5. His Dark Materials Trilogy by Phillip Pullman. It is supposed to be for children, but the subtle religious undertones are for adult reading. I’m fond of daemons and wouldn’t mind one of my own (it would be an otter). 

6. The Haunting of Hill House by Shirley Jackson. Leave the light on for this horror story in which figures leap out of shadows and go Boo! They’ll scare the wits out of you. They did me. 

7. Miss Peregrine’s Home for Peculiar Children by Ransom Riggs. In Wales, a teenager comes across an orphanage whose occupants are definitely not what they seem. One child speaks to the dead, another has two faces, another levitates. And real photographs from days gone by cleverly illustrate the odd skills. This was a strange read – which is probably why I enjoyed it. I like fiction that’s out of the ordinary. 

8. The Night Circus by Erin Morgenstern. I haven’t actually read this one. I’m waiting, biting my nails, for Amazon to bring its price down. Some of the reviews say that the book is stuff that dreams are made of - just my type of book. 

9. Diavolino by Steve Emmett. This is an undiscovered little gem which dodges between sixteenth century and modern day Italy with a horrifying climax. Emmett has been likened to a mix of Stephen King and Dan Browne. 

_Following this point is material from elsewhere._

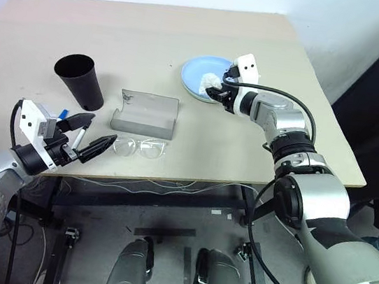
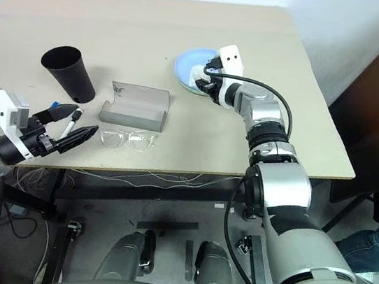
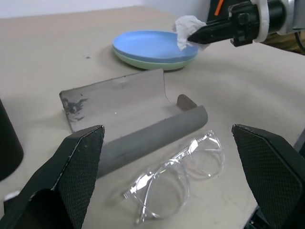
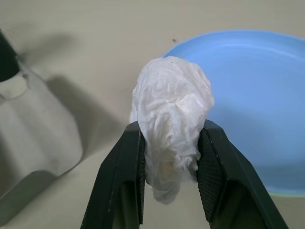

10. The Man Who Rained by Ali Shaw. I’m reading this one at the moment. Elsa moves from New York to a place that is set in the UK somewhere – probably Wales because there are mountains. She falls in love with a guy who turns out to be half man and half weather (he turns into a thunder cloud occasionally and spits lightning). It’s a brilliant concept, written in such a way that I can relate to it – there really might be people like this living amongst us.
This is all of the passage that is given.